## Task instructions
The listing below must be repeated word for word, with its images excluded.

## Data
----
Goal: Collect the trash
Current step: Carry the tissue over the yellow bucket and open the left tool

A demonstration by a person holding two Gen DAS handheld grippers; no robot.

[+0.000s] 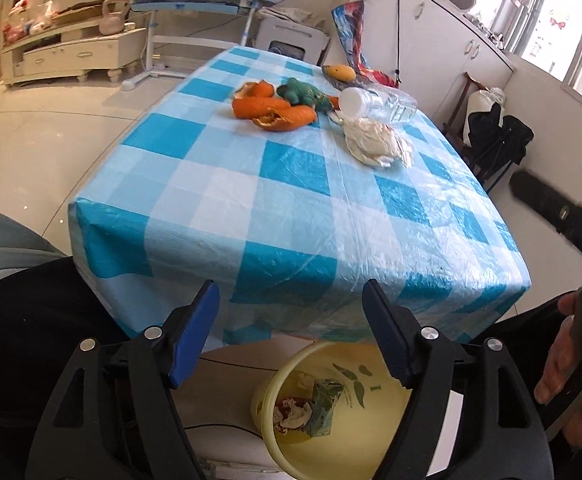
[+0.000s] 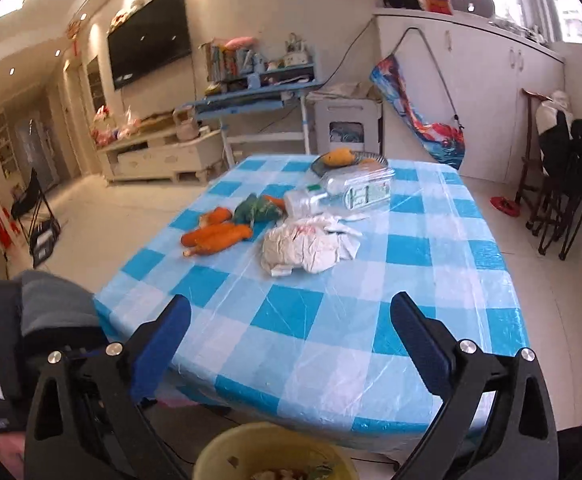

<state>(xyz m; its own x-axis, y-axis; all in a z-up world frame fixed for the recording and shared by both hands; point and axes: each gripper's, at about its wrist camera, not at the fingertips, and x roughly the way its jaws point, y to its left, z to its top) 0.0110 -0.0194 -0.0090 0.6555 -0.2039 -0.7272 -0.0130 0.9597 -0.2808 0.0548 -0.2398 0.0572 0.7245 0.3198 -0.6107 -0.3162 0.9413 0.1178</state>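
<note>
A yellow bin [image 1: 375,396] stands on the floor below the near table edge, with crumpled paper and a green wrapper inside; its rim [image 2: 251,438] shows at the bottom of the right wrist view. My left gripper [image 1: 291,312] hangs open above the bin with nothing between its fingers. My right gripper [image 2: 291,328] is wide open over the near table edge, also holding nothing. Farther back on the checked tablecloth [image 1: 291,200] lie orange peels [image 1: 275,110] [image 2: 217,234], a green wrapper [image 1: 303,92] [image 2: 257,208], a clear plastic bottle [image 1: 379,104] [image 2: 339,194] on its side and crumpled white paper [image 1: 375,144] [image 2: 307,246].
A mango [image 2: 341,157] lies on a plate at the table's far edge. A person's hand [image 1: 571,364] holds the other gripper at the right of the left wrist view. A chair with dark clothes [image 2: 567,168] stands to the right, and a blue desk [image 2: 251,100] beyond the table.
</note>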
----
## Solution to the exercise
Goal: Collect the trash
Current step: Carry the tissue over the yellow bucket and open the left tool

A demonstration by a person holding two Gen DAS handheld grippers; no robot.

[+0.000s] 
[+0.000s] 

<state>(xyz m; its own x-axis, y-axis; all in a z-up world frame fixed for the recording and shared by both hands; point and axes: each gripper's, at about its wrist camera, not at the fingertips, and x roughly the way its jaws point, y to its left, z to its top) 0.0110 -0.0194 -0.0090 0.6555 -0.2039 -0.7272 -0.0130 0.9597 -0.2808 0.0548 -0.2398 0.0572 0.7245 0.3198 -0.6107 -0.3162 0.9413 0.1178</state>
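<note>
A yellow bin [image 1: 375,396] stands on the floor below the near table edge, with crumpled paper and a green wrapper inside; its rim [image 2: 251,438] shows at the bottom of the right wrist view. My left gripper [image 1: 291,312] hangs open above the bin with nothing between its fingers. My right gripper [image 2: 291,328] is wide open over the near table edge, also holding nothing. Farther back on the checked tablecloth [image 1: 291,200] lie orange peels [image 1: 275,110] [image 2: 217,234], a green wrapper [image 1: 303,92] [image 2: 257,208], a clear plastic bottle [image 1: 379,104] [image 2: 339,194] on its side and crumpled white paper [image 1: 375,144] [image 2: 307,246].
A mango [image 2: 341,157] lies on a plate at the table's far edge. A person's hand [image 1: 571,364] holds the other gripper at the right of the left wrist view. A chair with dark clothes [image 2: 567,168] stands to the right, and a blue desk [image 2: 251,100] beyond the table.
</note>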

The exercise is done; no more work remains.